Somatropin has been reported to reduce serum cortisol levels, possibly by affecting carrier proteins or by increasing hepatic clearance. The clinical relevance of these findings may be limited. Nevertheless, corticosteroid replacement therapy should be optimised before initiation of therapy.
The following events in Table 1 have been reported in patients treated with somatropin preparations.

Post-marketing experience. In the post-marketing experience, rare cases of sudden death have been reported in patients affected by Prader-Willi syndrome treated with somatropin, although no causal relationship has been demonstrated. SciTropin A is not indicated for use in patients with Prader-Willi syndrome (see Section 4.4 Special Warnings and Precautions for Use).
Slipped capital femoral epiphysis and Legg-Calve-Perthes disease have been reported in children treated with growth hormone.
Rash, pruritus and urticaria have been reported in paediatric patients (frequency uncommon).
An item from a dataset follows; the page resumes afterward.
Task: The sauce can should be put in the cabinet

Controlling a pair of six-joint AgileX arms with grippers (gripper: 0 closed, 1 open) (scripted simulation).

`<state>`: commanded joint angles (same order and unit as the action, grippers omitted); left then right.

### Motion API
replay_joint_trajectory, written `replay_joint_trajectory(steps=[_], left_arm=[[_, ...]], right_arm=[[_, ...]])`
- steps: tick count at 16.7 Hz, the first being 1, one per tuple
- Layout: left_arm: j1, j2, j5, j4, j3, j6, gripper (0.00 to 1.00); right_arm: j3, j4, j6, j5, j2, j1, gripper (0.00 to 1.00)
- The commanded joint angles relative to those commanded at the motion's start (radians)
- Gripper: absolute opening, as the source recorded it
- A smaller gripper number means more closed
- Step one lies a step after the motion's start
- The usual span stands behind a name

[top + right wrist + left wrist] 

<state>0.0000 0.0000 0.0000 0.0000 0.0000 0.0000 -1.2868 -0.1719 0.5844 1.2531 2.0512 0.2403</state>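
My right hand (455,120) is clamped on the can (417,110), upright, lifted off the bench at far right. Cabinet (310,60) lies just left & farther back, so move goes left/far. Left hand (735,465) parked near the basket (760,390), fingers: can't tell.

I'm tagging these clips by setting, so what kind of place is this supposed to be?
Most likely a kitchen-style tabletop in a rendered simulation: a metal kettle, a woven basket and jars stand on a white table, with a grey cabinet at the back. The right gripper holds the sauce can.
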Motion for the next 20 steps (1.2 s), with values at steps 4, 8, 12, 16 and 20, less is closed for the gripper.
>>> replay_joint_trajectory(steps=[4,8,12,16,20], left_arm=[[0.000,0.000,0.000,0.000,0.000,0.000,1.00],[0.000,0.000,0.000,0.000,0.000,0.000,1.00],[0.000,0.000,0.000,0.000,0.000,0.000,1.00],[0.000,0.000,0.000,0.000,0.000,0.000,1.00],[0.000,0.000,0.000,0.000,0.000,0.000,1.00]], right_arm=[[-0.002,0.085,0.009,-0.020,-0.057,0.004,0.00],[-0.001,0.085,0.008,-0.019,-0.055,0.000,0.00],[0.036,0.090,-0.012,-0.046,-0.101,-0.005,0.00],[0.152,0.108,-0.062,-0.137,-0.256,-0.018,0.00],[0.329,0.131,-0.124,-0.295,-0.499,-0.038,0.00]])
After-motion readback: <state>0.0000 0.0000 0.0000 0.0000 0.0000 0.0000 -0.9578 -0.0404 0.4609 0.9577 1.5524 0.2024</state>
Reporting suspected adverse effects. Reporting suspected adverse reactions after registration of the medicinal product is important. It allows continued monitoring of the benefit-risk balance of the medicinal product. Healthcare professionals are asked to report any suspected adverse reactions at www.tga.gov.au/reporting-problems.
4.9 Overdose
An acute overdose may lead initially to hypoglycaemia and subsequently to hyperglycaemia.
Long term overdosing could result in signs and symptoms similar to gigantism or acromegaly, consistent with the known effects of excess exposure to growth hormone.
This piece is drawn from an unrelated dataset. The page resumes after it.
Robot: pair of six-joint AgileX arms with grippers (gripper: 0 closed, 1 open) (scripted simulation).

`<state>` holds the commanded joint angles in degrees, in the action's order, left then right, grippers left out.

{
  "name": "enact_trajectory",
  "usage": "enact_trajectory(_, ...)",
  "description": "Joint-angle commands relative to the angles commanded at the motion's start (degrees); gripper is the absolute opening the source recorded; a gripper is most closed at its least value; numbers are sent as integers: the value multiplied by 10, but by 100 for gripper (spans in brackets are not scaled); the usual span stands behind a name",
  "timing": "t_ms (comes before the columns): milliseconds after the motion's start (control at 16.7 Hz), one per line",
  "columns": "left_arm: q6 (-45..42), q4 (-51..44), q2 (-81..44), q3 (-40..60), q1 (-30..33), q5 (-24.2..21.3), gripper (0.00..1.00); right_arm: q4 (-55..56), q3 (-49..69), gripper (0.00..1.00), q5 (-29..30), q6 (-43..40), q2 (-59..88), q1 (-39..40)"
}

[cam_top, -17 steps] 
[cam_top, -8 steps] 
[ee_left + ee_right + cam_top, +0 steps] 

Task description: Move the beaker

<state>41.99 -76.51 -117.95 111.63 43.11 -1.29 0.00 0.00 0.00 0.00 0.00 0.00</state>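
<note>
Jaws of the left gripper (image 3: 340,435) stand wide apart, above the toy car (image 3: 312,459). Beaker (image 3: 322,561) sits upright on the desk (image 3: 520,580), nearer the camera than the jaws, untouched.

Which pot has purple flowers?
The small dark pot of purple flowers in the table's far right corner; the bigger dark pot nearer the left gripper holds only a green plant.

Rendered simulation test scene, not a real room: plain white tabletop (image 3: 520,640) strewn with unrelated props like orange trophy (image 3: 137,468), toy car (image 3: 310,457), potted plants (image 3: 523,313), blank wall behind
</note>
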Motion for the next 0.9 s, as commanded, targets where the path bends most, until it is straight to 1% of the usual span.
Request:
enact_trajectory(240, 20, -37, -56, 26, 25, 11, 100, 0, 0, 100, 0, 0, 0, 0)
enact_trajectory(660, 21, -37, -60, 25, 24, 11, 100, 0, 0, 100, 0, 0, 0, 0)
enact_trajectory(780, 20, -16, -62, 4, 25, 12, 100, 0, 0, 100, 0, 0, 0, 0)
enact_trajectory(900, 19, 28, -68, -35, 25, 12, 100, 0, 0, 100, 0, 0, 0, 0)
Treatment is symptomatic and supportive. There is no antidote for somatropin overdose. It is recommended to monitor thyroid function following an overdose.
For information on the management of overdose, contact the Poison Information Centre on 13 11 26 (Australia).
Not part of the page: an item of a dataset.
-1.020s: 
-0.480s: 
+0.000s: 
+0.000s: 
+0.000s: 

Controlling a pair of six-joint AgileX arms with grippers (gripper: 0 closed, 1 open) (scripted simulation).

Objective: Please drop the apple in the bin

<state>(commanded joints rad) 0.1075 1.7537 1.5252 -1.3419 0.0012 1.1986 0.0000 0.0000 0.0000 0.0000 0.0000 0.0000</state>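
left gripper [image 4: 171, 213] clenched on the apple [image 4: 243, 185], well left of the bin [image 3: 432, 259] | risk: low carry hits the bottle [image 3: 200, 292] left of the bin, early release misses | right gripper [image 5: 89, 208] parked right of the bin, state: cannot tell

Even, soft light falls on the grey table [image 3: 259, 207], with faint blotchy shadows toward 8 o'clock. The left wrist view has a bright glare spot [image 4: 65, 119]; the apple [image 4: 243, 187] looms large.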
5 Pharmacological Properties
5.1 Pharmacodynamic Properties
Mechanism of action. Human growth hormone (somatropin) is a 191 amino acid polypeptide hormone (molecular weight 22 kilodaltons) normally synthesised and secreted by the somatotrophic cells of the anterior lobe of the pituitary gland. The secretion of growth hormone is controlled by two hypothalamic hormones: growth hormone releasing factor (GRF) and growth hormone inhibiting hormone (somatostatin), and is tightly regulated by an integrated system of neural, metabolic and hormonal factors. Growth hormone is present throughout life and its secretion is both age and sex dependent.
Growth hormone binds to specific receptors that have recently been described and identified on hepatocytes, fibroblasts and lymphoid cells. Its known physiological roles are probably due to both direct actions of growth hormone and indirect actions that are mediated by the somatomedins (also called insulin-like growth factors, IGFs).
The somatomedins are themselves peptide hormones whose secretion is stimulated predominantly by the action of growth hormone and include IGF-1 (somatomedin C) and IGF-2. The major site of somatomedin production is the liver but they may also be synthesised at peripheral sites.
Growth hormone has effects not only on growth but also on body composition and metabolism. The following actions have been demonstrated for somatropin.
Skeletal growth. Somatropin and its mediator IGF-1 stimulate skeletal growth in children with inadequate endogenous secretion of growth hormone. The measurable increase in body length after administration of somatropin results from an effect on the epiphysial plates of long bones. Concentrations of IGF-1 tend to increase during treatment with somatropin.
Cell growth. It has been shown that there are fewer skeletal muscle cells in short statured children who lack endogenous growth hormone when compared to normal children and that treatment with somatropin results in an increase in both the number and size of muscle cells.
Protein metabolism. Linear growth is facilitated in part by increased cellular protein synthesis. This synthesis and growth are reflected by nitrogen retention which can be quantitated by observing the decline in urinary nitrogen excretion following the initiation of somatropin therapy.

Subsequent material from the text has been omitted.